» **Assigned task**
Return the data below exactly as given, except for the images.

--- --- ---

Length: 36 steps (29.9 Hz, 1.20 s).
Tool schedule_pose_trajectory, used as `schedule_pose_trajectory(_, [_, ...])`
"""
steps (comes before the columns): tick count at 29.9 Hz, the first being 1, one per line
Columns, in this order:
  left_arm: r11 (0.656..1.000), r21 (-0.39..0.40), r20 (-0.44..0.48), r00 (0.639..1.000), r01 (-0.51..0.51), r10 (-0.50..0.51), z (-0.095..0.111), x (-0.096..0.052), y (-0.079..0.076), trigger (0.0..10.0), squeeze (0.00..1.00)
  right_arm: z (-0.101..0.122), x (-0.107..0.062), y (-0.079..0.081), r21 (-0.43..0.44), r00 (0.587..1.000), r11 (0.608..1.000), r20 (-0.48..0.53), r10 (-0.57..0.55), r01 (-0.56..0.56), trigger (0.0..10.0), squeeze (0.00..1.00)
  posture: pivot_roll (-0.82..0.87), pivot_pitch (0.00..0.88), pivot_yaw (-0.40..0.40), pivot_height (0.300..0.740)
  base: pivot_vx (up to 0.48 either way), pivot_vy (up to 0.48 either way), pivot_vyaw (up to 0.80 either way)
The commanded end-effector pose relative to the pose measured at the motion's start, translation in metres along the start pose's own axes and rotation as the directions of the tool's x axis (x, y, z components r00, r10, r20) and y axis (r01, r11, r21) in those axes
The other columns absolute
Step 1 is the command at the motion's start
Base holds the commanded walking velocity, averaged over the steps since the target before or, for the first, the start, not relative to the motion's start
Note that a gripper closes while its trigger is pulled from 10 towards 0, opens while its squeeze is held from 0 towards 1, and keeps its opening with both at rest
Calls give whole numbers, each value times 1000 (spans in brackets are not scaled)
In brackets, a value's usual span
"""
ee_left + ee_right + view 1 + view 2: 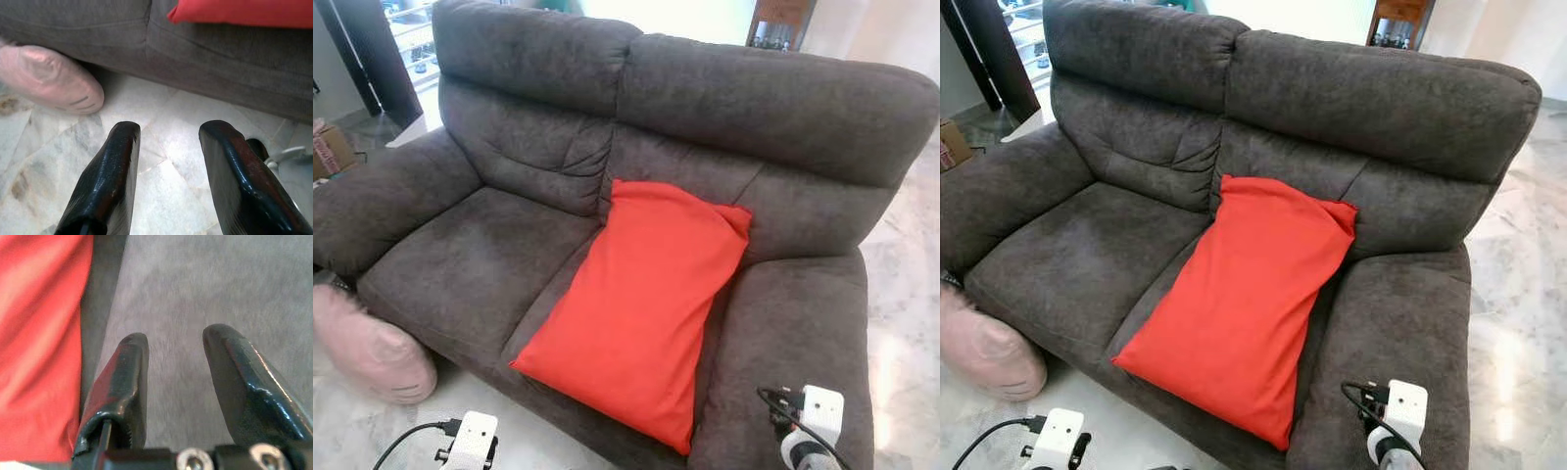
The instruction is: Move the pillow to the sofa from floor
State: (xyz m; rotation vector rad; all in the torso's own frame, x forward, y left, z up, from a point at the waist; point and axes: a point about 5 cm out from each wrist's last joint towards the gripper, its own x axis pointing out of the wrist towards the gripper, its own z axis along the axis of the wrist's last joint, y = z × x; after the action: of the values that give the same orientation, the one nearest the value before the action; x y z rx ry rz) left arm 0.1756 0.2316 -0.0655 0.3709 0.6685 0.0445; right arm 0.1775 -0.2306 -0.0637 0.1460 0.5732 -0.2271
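Red smooth oblong pillow [641, 304] on suede-like grey sofa [509, 255]; both jaws apart, empty.

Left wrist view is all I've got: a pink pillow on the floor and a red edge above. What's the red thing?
Observer: A red pillow lying on the sofa's right seat, top leaning on the backrest.
Operator: Where's the right claw?
Observer: The right claw is open over the sofa's right armrest, beside the red pillow.
Operator: And the pink one?
Observer: The pink pillow sits on the floor by the sofa's left front corner.
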Motion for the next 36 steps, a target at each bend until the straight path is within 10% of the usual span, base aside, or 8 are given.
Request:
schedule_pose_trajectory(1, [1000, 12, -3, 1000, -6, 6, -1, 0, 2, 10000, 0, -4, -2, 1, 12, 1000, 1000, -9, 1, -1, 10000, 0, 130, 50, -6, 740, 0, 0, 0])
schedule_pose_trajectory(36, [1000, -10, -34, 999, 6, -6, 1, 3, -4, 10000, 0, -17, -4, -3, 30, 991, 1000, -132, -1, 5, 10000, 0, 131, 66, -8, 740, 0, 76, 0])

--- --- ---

» **Response below**
Length: 36 steps (29.9 Hz, 1.20 s).
Tool schedule_pose_trajectory, used as `schedule_pose_trajectory(_, [_, ...])`
"""
steps (comes before the columns): tick count at 29.9 Hz, the first being 1, one per line
Columns, in this order:
  left_arm: r11 (0.656..1.000), r21 (-0.39..0.40), r20 (-0.44..0.48), r00 (0.639..1.000), r01 (-0.51..0.51), r10 (-0.50..0.51), z (-0.095..0.111), x (-0.096..0.052), y (-0.079..0.076), trigger (0.0..10.0), squeeze (0.00..1.00)
  right_arm: z (-0.101..0.122), x (-0.107..0.062), y (-0.079..0.081), r21 (-0.43..0.44), r00 (0.587..1.000), r11 (0.608..1.000), r20 (-0.48..0.53), r10 (-0.57..0.55), r01 (-0.56..0.56), trigger (0.0..10.0), squeeze (0.00..1.00)
  posture: pivot_roll (-0.82..0.87), pivot_pitch (0.00..0.88), pivot_yaw (-0.40..0.40), pivot_height (0.300..0.740)
  base: pivot_vx (up to 0.48 either way), pivot_vy (up to 0.48 either way), pivot_vyaw (up to 0.80 either way)
The commanded end-effector pose relative to the pose measured at the motion's start, translation in metres along the start pose's own axes and rotation as the directions of the tool's x axis (x, y, z components r00, r10, r20) and y axis (r01, r11, r21) in those axes
The other columns absolute
Step 1 is the command at the motion's start
Base holds the commanded walking velocity, averaged over the steps since the target before or, for the first, the start, not relative to the motion's start
Note that a gripper closes while its trigger is pulled from 10 towards 0, opens while its squeeze is held from 0 towards 1, and keeps its opening with both at rest
Calls give whole numbers, each value times 1000 (spans in brackets are not scaled)
In brackets, a value's usual span
"""
ee_left + ee_right + view 1 + view 2: 
The instruction is: Move the pillow to the sofa from floor
State: (xyz m; rotation vector rad; all in the torso's own frame, x forward, y left, z up, from a point at the waist; point and axes: a point about 5 cm out from each wrist's last joint towards the gripper, its own x axis pointing out of the wrist towards the gripper, its own z axis along the axis of the wrist's last joint, y = z × x; after the action: of the values that give the same orientation, the one nearest the value before the action; x y z rx ry rz) left arm 0.1756 0.2316 -0.0655 0.3709 0.6685 0.0445; right arm 0.1775 -0.2306 -0.0637 0.1460 0.5732 -0.2271
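Red smooth oblong pillow [641, 304] on suede-like grey sofa [509, 255]; both jaws apart, empty.

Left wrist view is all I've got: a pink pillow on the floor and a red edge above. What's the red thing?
Observer: A red pillow lying on the sofa's right seat, top leaning on the backrest.
Operator: Where's the right claw?
Observer: The right claw is open over the sofa's right armrest, beside the red pillow.
Operator: And the pink one?
Observer: The pink pillow sits on the floor by the sofa's left front corner.
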Motion for the next 36 steps, a target at each bend until the straight path is within 10% of the usual span, base aside, or 8 are given.
Request:
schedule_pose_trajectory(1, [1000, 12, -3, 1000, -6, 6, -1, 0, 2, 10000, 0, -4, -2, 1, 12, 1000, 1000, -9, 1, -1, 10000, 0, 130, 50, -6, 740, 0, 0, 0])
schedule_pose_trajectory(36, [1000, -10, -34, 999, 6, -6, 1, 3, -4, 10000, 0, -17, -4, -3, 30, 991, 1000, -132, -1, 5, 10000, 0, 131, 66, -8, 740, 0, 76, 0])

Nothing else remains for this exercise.